Apple Averts Crisis, Google Gives Up Nexus
ADOTAS – Crisis averted — bumpers for everyone!
In a move that couldn’t have surprised anyone, Steve Jobs told a hastily assembled press conference crowd that everybody who bought an iPhone 4 gets a rubber buggy baby bumper, or if they already purchased one for the ridiculous price of $29 (can those things cost more than pennies to make?), they’ll get their money back.
Still unsatisfied? Jobs will open his wallet and personally reimburse you for your iPhone after he gives it a thorough inspection. The deal is good till Sept. 30, when Apple will determine whether there’s a better solution.
And according to Jobs, Apple employees are “working [their] asses off” to find that solution. In fact, Bloomberg Businessweek reports that cots have been set up in the engineering office as Apple employees toil ’round the clock. Maybe they should also check up whether the iPhone 4 explodes while they’re at it.
Jobs was pretty pissy and couldn’t believe the sensational coverage, especially since 0.55% of users complained — I wonder how many of them were left handed. He moaned about the term “Antennagate.” Did he not realize that the media blows both ways sure, they’ll call your toy tablet the greatest device ever one day and then call you a fraud when your latest product has a flaw, one that supposedly every smartphone has — Jobs demonstrated with similar signal loss by squeezing a Blackberry Bold, a Droid Eris and a few other competitors.
I wish Jobs didn’t feel the need to whine about the media coverage because all of Apple’s other moves were commendable. Then again, apparently Jobs rushed to Cupertino from Hawaii, where he was vacationing, so maybe he’s allowed to spread some piss and vinegar.
“You know, we’re not perfect,” he said. “We know that, you know that. And phones aren’t perfect either.”
I remember when Apple ran commercials stating that Macs never crash — mine crashed just this morning — so admitting to occasional failings is a breath of fresh air from the company.
But is humility (even when it’s laced with bitterness regarding missing a luau — Jobs had the perfect lei picked out) a good thing in this situation? ChangeWave’s survey conducted right after the iPhone 4 launch found that 52% of potential smartphone purchasers had their hearts set on Apple’s baby; will this highly publicized screw-up — and the idea that Apple isn’t perfect — change hearts and mind?
In the echo chamber known as the modern mediascape, it’s hard to tell when there’s serious public discontent. Even David Letterman’s quite funny Top Ten list of last week seemed to be mocking the excessive media coverage.
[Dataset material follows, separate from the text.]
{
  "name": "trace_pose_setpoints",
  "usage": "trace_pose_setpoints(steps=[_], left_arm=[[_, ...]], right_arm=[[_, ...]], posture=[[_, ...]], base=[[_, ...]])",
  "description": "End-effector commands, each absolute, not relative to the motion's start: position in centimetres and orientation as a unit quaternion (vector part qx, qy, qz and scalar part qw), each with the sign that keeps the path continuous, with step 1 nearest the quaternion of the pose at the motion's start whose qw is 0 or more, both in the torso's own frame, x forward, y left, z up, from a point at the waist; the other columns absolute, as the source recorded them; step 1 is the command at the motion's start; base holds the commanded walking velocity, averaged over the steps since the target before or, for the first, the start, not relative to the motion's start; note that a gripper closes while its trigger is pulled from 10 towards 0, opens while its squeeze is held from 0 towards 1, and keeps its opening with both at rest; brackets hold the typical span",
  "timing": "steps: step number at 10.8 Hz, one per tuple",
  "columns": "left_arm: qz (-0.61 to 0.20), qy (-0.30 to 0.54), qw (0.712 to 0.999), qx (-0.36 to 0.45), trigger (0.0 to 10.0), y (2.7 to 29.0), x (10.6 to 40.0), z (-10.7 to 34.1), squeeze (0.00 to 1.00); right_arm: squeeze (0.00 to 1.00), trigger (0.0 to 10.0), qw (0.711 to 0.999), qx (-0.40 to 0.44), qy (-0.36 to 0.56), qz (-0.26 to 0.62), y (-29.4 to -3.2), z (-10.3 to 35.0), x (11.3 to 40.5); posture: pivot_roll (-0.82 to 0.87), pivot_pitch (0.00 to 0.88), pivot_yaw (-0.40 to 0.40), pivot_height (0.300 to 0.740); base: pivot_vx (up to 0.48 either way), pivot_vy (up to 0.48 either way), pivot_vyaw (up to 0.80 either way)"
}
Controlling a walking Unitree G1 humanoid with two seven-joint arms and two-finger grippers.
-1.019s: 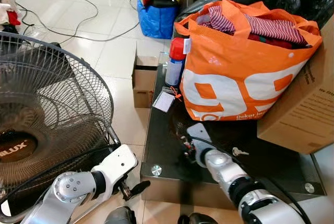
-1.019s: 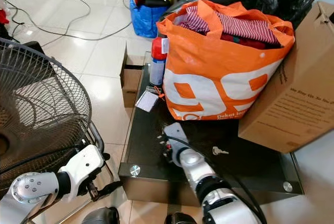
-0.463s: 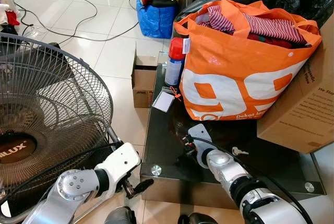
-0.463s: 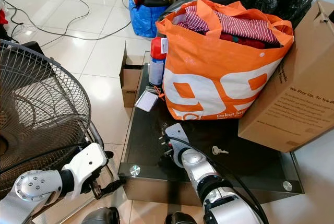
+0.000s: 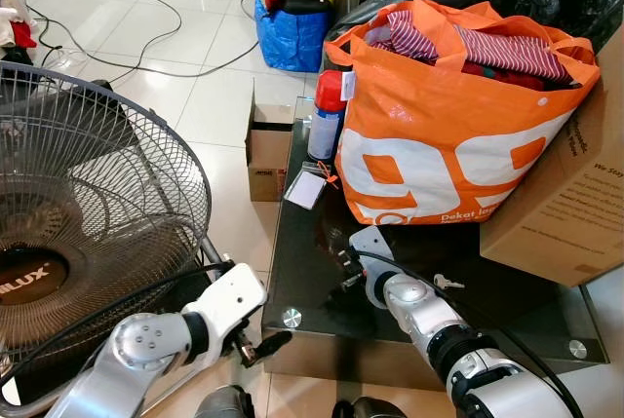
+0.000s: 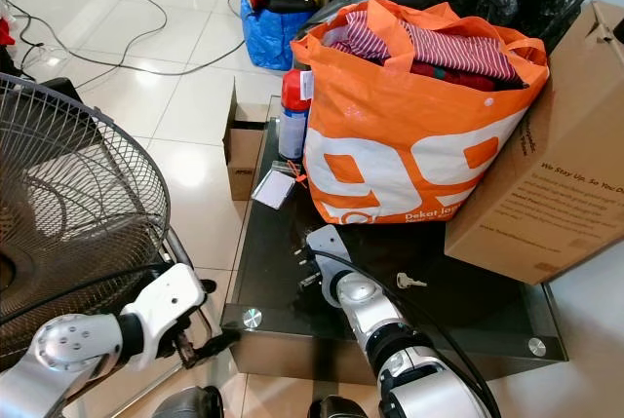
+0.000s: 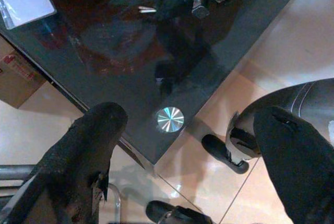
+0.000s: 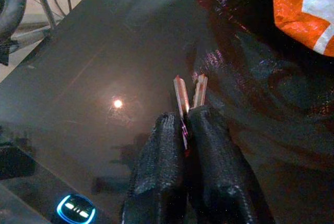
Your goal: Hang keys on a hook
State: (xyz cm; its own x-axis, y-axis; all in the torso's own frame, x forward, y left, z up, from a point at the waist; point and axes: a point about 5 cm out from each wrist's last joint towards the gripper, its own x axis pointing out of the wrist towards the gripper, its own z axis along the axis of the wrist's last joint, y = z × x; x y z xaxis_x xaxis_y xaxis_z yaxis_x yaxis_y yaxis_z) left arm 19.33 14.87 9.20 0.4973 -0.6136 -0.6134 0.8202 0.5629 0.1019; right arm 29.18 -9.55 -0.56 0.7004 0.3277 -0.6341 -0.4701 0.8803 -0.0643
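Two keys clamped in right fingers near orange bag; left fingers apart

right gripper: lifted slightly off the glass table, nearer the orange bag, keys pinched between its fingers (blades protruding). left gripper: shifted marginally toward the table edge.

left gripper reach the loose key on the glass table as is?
Probably not. The left gripper is open, low off the table's front left corner; the loose key lies across the glass beyond the right gripper, which grips other keys.
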Motion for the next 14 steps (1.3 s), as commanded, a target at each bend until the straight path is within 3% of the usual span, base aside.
trace_pose_setpoints(steps=[1,2,3,4,5,9,10,14], left_arm=[[-0.429,0.27,0.841,0.191,10.0,14.7,19.3,8.9,0.0],[-0.43,0.268,0.84,0.193,10.0,14.7,19.4,8.9,0.0],[-0.431,0.267,0.84,0.194,10.0,14.6,19.5,8.9,0.0],[-0.431,0.267,0.84,0.194,10.0,14.6,19.6,8.9,0.0],[-0.433,0.266,0.839,0.195,10.0,14.5,19.6,8.9,0.0],[-0.436,0.261,0.839,0.196,10.0,14.2,19.9,8.8,0.0],[-0.437,0.259,0.838,0.197,10.0,14.1,20.0,8.7,0.0],[-0.44,0.257,0.837,0.198,10.0,14.0,20.1,8.7,0.0]], right_arm=[[0.0,0.0,0.913,-0.112,0.331,0.211,-10.2,-0.6,29.2],[0.0,2.5,0.913,-0.118,0.33,0.208,-10.4,-0.6,29.3],[0.0,10.0,0.913,-0.117,0.333,0.202,-10.6,-0.7,29.2],[0.93,10.0,0.915,-0.097,0.335,0.201,-10.6,-0.8,29.0],[1.0,10.0,0.917,-0.086,0.332,0.202,-10.7,-0.8,29.0],[1.0,10.0,0.912,-0.103,0.328,0.226,-11.0,-0.7,29.0],[0.0,10.0,0.904,-0.103,0.335,0.246,-11.1,-0.9,28.7],[0.0,10.0,0.9,-0.109,0.344,0.243,-11.7,-1.2,28.5]], posture=[[-0.04,0.106,-0.084,0.74],[-0.04,0.104,-0.083,0.74],[-0.04,0.102,-0.08,0.74],[-0.04,0.102,-0.08,0.74],[-0.04,0.097,-0.079,0.74],[-0.05,0.084,-0.081,0.74],[-0.05,0.077,-0.083,0.74],[-0.05,0.082,-0.082,0.74]], base=[[0.0,0.0,0.0],[0.0,0.0,0.0],[0.0,0.0,0.0],[0.0,0.0,0.0],[0.0,0.0,0.0],[0.0,0.0,0.0],[0.0,0.0,0.0],[0.0,0.0,0.0]])
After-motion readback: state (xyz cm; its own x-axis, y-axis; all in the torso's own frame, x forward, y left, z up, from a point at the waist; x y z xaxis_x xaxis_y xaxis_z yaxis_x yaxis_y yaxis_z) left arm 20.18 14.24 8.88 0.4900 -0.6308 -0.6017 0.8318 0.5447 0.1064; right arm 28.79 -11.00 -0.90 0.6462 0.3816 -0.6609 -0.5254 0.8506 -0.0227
Perhaps Jobs was right to criticize the media’s over-the-top reaction — he might have dialed into the public sentiment that the tech media are a bunch of dramatic boors.
Speaking of public sentiment, a person-on-the-street video by Switched.com released a few weeks ago documented that most New Yorkers had no clue what a Google Nexus One was. Following carrier pullouts by Sprint and Verizon and the shuttering of its online store, Google announced in a blog that, a little more than six months after its launch, the Nexus One is pretty much finished:
“This week we received our last shipment of Nexus One phones. Once we sell these devices, the Nexus One will no longer be available online from Google. Customer support will still be available for current Nexus One customers. And Nexus One will continue to be sold by partners including Vodafone in Europe, KT in Korea, and possibly others based on local market conditions.”
From seeing the phone in action at Google’s NYC headquarters, I got the impression it was a nice piece of tech; certainly those TechCrunch guys were impressed and it took second place in ReadWriteWeb’s Best of the Web 2010 poll (behind the iPad, of course). But the marketing for the device was next to nonexistent and sales were pitiful — at least in comparison to the iPhone, which it was supposed to slay.
Unfortunately, the direct-to-consumer sales plan, giving the carrier the slip, appears to have been ahead of its time. I won’t give up hope that we see a Nexus Two one day… One day….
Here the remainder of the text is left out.